Common PL Insurance Questions for Cleaners
Do I need PL insurance if I’m just doing casual weekend cleans?
Legally, no — there’s no law that says every cleaner in Australia must hold PL insurance. Practically, yes. One broken item, one slip in a home you’ve just mopped, and you’re personally on the hook. The risk doesn’t care whether you’re full-time or casual. If you’re taking money for cleaning, you’re running a business, and businesses need protection.
Does PL insurance cover the cleaning chemicals I use?
Yes, with caveats. If you accidentally spill a cleaning product that damages a client’s carpet or benchtop, that’s property damage and it’s covered. But if you use a chemical that’s explicitly excluded from your policy (some industrial-grade products are), or if you deliberately used a product knowing it could cause damage, you may not be covered. Check your policy wording for chemical exclusions if you’re using anything beyond standard household cleaning products.
What if a client’s dog trips over my vacuum cord?
Covered. That’s a classic third-party personal injury claim, and it falls squarely within the scope of public liability insurance. The dog is the client’s property, the injury happened on their premises, and the cause was your business activity.
Can I get PL insurance if I’ve had a claim before?
Yes, but you should disclose it. Insurers ask about your claims history, and failing to disclose a previous claim can void your policy. A single claim won’t make you uninsurable — it might add 10-25% to your premium for a few years, but you’ll still get cover. Multiple claims in a short period will make underwriting harder.
Do I need a separate policy for each cleaning contract?
No. One PL policy covers all your cleaning work, regardless of how many clients or contracts you have. You don’t need a separate policy for each job. You will, however, need to provide each commercial client with a certificate of currency showing they’re noted as an interested party on your policy.
The Real Cost of Not Having PL Insurance
If you’re a cleaner operating without PL insurance in Australia in 2026, you’re carrying a personal financial risk that few other professions face. A tradesperson working on a $30,000 bathroom renovation can cause damage up to the value of the bathroom. A cleaner working across 15 different client sites every week is exposed to 15 different sets of property, 15 different sets of valuables, and hundreds of different third parties — every single day.
The cleaning industry is unusual in that the work happens inside other people’s spaces, surrounded by other people’s things. You’re in their homes, their offices, their medical practices, their strata common areas. You’re handling water near electronics, chemicals near surfaces, equipment near fragile items. The risk is baked into the job.

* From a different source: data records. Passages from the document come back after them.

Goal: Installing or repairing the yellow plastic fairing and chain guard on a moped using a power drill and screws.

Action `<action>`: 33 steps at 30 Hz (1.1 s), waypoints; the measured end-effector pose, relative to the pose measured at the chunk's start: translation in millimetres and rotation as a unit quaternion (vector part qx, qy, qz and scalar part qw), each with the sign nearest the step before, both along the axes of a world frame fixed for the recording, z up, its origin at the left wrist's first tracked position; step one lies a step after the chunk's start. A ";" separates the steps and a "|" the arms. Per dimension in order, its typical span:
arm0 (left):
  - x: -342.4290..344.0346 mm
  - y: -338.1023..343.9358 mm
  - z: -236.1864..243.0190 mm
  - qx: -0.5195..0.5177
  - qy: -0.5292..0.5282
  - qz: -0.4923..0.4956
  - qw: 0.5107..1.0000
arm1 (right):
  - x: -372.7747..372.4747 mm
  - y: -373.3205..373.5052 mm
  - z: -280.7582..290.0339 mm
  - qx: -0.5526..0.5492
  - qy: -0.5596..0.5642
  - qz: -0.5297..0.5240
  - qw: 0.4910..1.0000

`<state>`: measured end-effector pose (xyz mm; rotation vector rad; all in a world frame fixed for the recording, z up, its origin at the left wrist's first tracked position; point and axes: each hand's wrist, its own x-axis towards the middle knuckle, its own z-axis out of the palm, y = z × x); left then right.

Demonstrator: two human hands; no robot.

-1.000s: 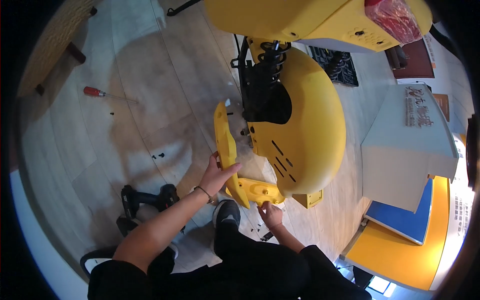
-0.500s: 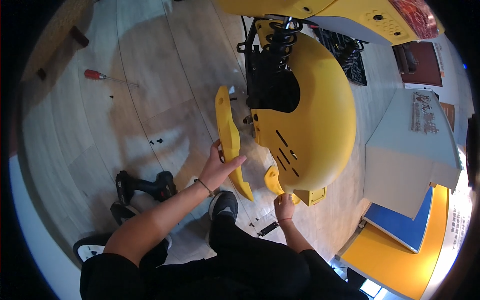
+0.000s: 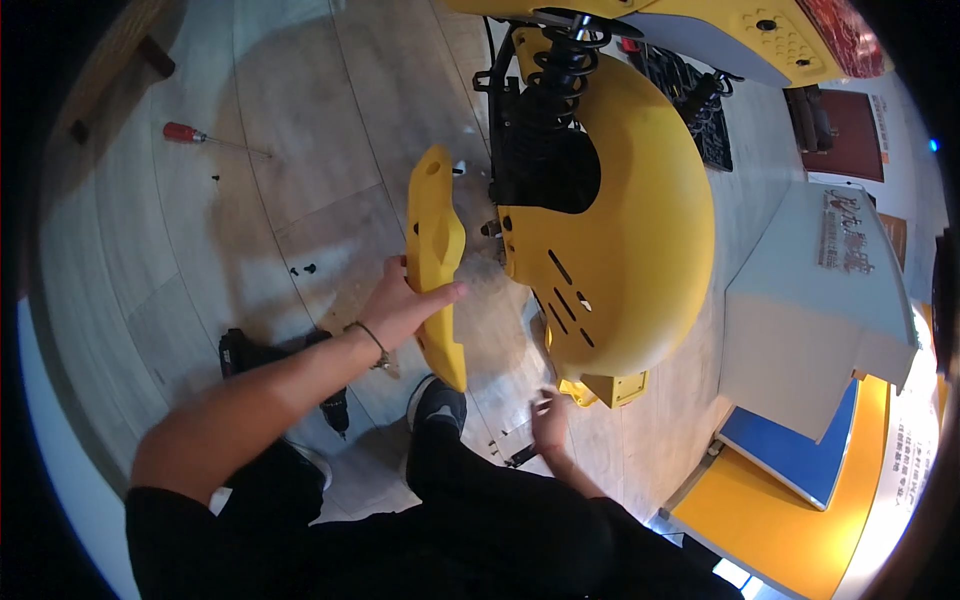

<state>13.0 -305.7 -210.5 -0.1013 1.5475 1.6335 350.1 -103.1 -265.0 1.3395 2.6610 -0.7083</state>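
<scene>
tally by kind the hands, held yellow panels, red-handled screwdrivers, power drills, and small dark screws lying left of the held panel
Left hand and right hand: 2
Held yellow panel: 1
Red-handled screwdriver: 1
Power drill: 1
Small dark screws: 3
Total: 8

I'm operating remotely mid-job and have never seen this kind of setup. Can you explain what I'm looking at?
There is no robot here: these are a person's own bare hands. Every picture comes from the left one of two wide fisheye cameras worn on the head, looking down, so picture left is the person's left and straight edges bend near the rim.

The left hand holds a long yellow panel. The right hand is near the lower end of a big rounded yellow shell; it is blurred, so I cannot tell whether it holds anything.

On the floor lie a red-handled screwdriver, small dark screws and a black power drill, partly hidden by the left forearm.
</scene>
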 end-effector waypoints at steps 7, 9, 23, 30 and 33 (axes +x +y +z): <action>-4.1 -21.8 10.2 -0.037 0.035 -0.021 0.999 | -160.0 -77.2 82.4 -0.387 0.108 0.082 0.912; 1.5 -28.7 13.6 -0.024 -0.041 0.011 0.999 | -200.3 -77.2 92.1 -0.476 0.154 0.056 0.864; 17.0 -41.3 -98.4 -0.023 0.042 -0.122 0.991 | -296.1 -93.6 21.9 -0.415 0.043 0.081 0.905; 14.8 -54.5 -145.5 -0.133 0.276 -0.101 0.947 | -295.5 -103.9 8.5 -0.226 0.015 0.150 0.962; 11.6 -59.6 -136.0 -0.152 0.277 -0.139 0.939 | -289.5 -107.2 3.6 -0.221 0.033 0.159 0.962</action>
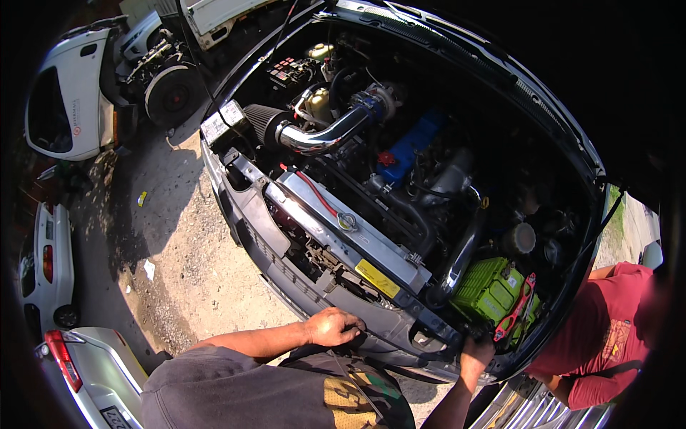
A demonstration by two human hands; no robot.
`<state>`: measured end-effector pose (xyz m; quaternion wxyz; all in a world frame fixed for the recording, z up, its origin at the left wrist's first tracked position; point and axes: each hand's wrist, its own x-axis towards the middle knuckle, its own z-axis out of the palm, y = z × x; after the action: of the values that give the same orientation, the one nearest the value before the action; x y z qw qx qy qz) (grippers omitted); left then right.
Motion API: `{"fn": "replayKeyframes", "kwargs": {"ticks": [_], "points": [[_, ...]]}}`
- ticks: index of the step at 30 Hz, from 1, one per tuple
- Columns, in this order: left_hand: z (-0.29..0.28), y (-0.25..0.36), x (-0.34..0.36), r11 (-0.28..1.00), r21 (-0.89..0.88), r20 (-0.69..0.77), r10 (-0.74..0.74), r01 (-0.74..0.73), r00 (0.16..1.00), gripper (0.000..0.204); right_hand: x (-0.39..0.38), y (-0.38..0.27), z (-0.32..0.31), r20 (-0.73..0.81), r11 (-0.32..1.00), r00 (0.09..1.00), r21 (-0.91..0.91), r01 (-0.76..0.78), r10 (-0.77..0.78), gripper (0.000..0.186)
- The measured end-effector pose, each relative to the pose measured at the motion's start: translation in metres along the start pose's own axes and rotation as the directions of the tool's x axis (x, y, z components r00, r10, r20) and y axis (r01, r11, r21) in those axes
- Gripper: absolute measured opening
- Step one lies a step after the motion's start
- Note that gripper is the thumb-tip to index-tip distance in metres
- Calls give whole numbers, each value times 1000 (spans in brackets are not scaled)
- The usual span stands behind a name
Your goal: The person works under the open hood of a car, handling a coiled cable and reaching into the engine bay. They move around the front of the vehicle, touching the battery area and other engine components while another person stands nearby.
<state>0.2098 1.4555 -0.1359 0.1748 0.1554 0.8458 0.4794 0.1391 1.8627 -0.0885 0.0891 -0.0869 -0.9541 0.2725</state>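
My left hand (pixel 334 327) rests at the dark front grille panel (pixel 300 289) of a car, its fingers curled; whatever they may hold is hidden. My right hand (pixel 477 354) reaches in at the front corner beside a bright green battery (pixel 489 287). Its fingertips are lost against dark parts there. A red clamp-like bracket (pixel 516 309) lies across the battery. Behind the grille panel runs a silver radiator (pixel 371 218) with a round cap (pixel 346 221) and a red hose (pixel 314 189).
A chrome intake pipe (pixel 325 136) with a cone air filter (pixel 263 125) and a blue engine cover (pixel 418 146) fill the bay. A person in a red shirt (pixel 604 322) stands close at the right. Other vehicles and a white cab (pixel 75 93) stand at the left.
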Motion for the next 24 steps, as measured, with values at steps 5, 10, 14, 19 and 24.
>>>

Public liability insurance doesn’t eliminate that risk — but it does mean that when something goes wrong, you’re not the one writing the cheque. For the cost of roughly a dollar a day, that’s one of the better deals in Australian small business.
Disclosure: This article contains general information only and does not constitute financial advice. Insurance needs vary by business. Always read the Product Disclosure Statement (PDS) and consider your individual circumstances before purchasing insurance. cleanerinsurance.au may receive a referral commission if you purchase a policy through BizCover links on this site.